Along with Henrich, Robert Konicar presented the starchy fruits of his student labor in the form of PoTATo. The project implements a simple MLIR dialect tailored towards implementing points-to analyses. The idea is to translate memory operations from a source dialect to the PoTATo dialect, do some basic optimizations, and then run a points-to analysis of your choosing, yielding alias sets. To get relevant information back to the original code, one could of course use the VAST Tower of IRs. The results that Robert presented on his poster were promising: applying basic copy-propagation before points-to analysis significantly reduced the problem size.
AI Corridor talks
Besides attending the official talks and workshops, the Trail of Bits envoys spent a lot of time chatting with people during breaks and at the banquet. The undercurrent of many of those conversations was AI and machine learning in all of its various forms. Because EuroLLVM focuses on languages, compilers, and hardware runtimes, the conversations usually took the form of “how do we best serve this new computing paradigm?”. The hardware people are interested in how to generate code for specialized accelerators; the compiler crowd is optimizing linear algebra in every way imaginable; and languages are doing their best to meet data scientists where they are.
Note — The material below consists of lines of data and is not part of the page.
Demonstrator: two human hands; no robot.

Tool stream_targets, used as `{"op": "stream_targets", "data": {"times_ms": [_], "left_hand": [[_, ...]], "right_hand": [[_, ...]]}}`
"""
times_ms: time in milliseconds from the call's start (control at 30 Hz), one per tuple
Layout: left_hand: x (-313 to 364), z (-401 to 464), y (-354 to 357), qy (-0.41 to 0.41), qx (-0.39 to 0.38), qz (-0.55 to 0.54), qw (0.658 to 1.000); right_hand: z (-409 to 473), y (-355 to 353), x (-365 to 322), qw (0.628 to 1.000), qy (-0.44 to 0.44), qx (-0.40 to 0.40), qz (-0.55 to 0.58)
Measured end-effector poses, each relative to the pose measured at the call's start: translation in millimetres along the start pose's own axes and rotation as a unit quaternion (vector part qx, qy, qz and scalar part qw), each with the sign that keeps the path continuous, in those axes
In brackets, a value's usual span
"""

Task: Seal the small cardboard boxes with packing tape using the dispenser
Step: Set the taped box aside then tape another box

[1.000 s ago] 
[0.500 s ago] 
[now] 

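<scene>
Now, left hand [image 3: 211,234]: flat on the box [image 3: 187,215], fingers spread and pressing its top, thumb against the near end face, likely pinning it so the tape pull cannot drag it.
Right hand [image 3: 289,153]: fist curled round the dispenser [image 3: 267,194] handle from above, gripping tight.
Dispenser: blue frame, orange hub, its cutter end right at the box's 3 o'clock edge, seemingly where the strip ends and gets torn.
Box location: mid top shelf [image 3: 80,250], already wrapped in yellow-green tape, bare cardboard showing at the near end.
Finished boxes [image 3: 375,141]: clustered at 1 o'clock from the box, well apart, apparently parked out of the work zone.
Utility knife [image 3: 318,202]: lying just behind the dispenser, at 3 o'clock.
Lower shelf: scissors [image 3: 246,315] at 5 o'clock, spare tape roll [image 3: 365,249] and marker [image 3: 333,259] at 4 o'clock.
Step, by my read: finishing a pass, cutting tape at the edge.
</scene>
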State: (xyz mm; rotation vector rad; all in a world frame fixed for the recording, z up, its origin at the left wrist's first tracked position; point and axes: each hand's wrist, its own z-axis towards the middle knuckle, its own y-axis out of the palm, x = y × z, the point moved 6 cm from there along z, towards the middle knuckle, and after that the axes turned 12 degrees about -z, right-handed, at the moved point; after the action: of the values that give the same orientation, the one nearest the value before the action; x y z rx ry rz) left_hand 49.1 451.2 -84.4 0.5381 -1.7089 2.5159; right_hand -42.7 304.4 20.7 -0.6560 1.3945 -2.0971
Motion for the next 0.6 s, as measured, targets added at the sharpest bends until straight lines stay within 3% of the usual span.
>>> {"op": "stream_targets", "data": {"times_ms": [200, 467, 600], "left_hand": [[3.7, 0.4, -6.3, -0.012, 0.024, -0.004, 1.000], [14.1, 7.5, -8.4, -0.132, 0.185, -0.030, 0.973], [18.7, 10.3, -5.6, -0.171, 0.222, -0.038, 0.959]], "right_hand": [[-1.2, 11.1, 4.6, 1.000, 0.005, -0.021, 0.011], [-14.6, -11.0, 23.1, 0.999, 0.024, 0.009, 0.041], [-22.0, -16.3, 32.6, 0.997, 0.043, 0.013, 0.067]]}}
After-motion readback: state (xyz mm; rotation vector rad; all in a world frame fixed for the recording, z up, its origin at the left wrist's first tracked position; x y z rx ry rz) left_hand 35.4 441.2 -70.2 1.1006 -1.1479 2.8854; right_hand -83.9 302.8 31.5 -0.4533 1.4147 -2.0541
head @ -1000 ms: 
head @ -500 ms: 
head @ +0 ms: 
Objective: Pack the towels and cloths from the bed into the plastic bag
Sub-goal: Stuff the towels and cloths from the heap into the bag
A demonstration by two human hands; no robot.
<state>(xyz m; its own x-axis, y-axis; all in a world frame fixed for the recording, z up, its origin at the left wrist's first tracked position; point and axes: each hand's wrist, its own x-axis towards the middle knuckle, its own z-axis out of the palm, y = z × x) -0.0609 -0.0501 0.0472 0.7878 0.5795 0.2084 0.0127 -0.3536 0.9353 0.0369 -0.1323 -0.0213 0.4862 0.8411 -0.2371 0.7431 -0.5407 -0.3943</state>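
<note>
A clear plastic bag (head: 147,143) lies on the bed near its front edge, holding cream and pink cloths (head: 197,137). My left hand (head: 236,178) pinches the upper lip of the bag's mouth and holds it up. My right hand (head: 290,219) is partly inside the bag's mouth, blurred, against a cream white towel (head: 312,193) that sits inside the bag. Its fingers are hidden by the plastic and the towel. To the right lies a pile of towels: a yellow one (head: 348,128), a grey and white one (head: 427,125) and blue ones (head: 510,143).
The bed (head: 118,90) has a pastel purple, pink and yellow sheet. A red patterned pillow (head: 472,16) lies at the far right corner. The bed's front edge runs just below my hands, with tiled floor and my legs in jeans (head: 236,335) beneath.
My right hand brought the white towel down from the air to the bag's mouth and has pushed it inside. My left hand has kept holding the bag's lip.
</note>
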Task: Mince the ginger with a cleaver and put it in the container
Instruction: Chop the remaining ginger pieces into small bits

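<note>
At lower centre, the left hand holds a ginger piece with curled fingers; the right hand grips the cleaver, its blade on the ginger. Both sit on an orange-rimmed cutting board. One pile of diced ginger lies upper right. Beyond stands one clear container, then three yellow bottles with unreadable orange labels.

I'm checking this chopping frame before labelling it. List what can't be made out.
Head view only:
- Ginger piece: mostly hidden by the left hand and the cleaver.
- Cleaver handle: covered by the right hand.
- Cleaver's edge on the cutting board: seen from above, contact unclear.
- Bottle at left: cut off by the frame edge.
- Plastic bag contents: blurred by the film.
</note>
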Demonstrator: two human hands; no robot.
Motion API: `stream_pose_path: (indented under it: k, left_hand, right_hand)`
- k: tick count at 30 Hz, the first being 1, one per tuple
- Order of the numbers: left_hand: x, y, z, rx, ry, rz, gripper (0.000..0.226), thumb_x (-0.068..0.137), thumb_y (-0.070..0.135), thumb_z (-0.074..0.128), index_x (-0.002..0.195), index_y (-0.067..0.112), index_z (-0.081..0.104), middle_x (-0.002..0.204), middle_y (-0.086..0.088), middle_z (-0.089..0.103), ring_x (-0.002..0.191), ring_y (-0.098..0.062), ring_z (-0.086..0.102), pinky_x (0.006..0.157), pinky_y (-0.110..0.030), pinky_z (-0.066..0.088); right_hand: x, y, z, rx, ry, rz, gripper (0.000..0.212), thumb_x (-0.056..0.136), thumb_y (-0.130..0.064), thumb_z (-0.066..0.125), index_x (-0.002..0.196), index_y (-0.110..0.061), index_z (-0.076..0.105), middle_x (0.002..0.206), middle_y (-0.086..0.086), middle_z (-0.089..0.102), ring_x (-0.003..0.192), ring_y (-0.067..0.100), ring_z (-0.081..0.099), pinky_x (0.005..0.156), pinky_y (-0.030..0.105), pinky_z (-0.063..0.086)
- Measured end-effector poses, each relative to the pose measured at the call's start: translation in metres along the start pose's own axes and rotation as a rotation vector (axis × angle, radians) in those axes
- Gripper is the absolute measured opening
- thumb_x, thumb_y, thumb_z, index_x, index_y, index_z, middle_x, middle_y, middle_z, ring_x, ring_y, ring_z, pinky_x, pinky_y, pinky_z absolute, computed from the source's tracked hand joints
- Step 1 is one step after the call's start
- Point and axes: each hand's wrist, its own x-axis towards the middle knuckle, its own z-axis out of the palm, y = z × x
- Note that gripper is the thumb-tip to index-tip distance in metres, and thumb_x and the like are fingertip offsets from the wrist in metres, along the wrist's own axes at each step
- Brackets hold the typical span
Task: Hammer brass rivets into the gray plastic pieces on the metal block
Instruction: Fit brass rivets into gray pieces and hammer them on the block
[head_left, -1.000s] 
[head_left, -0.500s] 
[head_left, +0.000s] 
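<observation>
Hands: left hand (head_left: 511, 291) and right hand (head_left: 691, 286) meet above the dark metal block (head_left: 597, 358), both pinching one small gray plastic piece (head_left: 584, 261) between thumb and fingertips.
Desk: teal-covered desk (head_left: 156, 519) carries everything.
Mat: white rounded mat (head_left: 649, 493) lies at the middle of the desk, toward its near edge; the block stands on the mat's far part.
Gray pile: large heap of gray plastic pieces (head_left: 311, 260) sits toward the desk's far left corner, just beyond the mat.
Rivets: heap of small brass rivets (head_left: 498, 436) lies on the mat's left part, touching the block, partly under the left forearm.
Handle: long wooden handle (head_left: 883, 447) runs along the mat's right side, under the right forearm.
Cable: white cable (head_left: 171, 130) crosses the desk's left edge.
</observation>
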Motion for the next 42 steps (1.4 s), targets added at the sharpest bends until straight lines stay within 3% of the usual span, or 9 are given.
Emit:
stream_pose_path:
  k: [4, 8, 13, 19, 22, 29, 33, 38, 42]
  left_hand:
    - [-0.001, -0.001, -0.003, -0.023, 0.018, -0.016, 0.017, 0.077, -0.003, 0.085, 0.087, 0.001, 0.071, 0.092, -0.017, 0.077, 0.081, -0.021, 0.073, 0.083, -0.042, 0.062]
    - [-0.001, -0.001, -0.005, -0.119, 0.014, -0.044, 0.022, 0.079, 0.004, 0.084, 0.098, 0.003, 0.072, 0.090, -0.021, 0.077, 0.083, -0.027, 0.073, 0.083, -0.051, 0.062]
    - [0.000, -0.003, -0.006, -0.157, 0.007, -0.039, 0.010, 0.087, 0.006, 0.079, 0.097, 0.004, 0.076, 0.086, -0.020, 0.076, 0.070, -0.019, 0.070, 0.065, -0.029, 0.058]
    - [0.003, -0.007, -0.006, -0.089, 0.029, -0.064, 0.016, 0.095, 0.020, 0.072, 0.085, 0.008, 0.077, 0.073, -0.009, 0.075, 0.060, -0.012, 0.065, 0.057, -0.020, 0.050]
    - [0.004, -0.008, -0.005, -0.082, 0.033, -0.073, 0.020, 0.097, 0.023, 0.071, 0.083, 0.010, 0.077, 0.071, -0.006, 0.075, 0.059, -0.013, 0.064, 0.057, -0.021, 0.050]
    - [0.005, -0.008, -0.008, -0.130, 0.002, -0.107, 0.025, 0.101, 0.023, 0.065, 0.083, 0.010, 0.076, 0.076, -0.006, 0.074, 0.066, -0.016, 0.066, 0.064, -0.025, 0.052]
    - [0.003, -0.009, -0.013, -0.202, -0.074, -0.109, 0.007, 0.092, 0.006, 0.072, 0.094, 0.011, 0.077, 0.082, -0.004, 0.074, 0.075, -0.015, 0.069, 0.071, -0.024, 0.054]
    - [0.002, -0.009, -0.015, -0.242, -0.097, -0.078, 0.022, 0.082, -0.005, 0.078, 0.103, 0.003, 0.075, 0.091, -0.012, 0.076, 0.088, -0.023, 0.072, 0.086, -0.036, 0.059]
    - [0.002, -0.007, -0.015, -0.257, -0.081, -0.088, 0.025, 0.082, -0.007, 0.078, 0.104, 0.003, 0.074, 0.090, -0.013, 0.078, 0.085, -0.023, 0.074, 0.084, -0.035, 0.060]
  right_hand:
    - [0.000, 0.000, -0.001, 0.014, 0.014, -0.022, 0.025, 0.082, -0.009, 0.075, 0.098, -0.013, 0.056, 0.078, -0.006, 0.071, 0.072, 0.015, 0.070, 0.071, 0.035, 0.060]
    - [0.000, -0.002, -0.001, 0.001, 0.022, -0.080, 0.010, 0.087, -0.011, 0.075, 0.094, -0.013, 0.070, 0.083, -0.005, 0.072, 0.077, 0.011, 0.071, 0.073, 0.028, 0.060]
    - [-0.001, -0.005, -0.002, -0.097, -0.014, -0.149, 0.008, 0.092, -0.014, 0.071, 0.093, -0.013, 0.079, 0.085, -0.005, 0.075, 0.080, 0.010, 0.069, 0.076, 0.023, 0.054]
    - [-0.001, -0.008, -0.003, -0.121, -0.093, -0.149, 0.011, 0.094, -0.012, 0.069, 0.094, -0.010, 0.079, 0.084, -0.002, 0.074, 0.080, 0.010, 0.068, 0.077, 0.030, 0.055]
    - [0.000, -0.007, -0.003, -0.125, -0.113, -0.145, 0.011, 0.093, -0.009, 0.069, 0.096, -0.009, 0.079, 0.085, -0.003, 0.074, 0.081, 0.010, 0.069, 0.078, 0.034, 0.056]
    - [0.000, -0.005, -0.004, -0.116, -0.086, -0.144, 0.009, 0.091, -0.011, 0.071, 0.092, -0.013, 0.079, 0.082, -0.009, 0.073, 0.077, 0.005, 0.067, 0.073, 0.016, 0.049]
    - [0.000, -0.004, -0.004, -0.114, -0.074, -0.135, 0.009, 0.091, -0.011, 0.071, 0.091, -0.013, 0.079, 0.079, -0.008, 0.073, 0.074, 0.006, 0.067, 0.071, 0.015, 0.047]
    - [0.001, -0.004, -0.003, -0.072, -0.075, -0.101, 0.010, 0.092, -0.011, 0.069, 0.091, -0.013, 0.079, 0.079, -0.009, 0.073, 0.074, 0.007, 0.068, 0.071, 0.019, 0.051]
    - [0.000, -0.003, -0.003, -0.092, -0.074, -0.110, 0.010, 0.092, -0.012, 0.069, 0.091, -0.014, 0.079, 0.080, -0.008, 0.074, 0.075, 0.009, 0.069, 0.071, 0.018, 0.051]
Discussions about projects that went the other way—that is, “How can machine learning help people in the LLVM crowd?”—were few and far between. These projects typically did research into various data gathered in the domains around LLVM in order to make sense out of them using machine learning methods. From what we could see, things like LLMs and GANs were not really mentioned in any way. Seems like an opportunity for fresh ideas!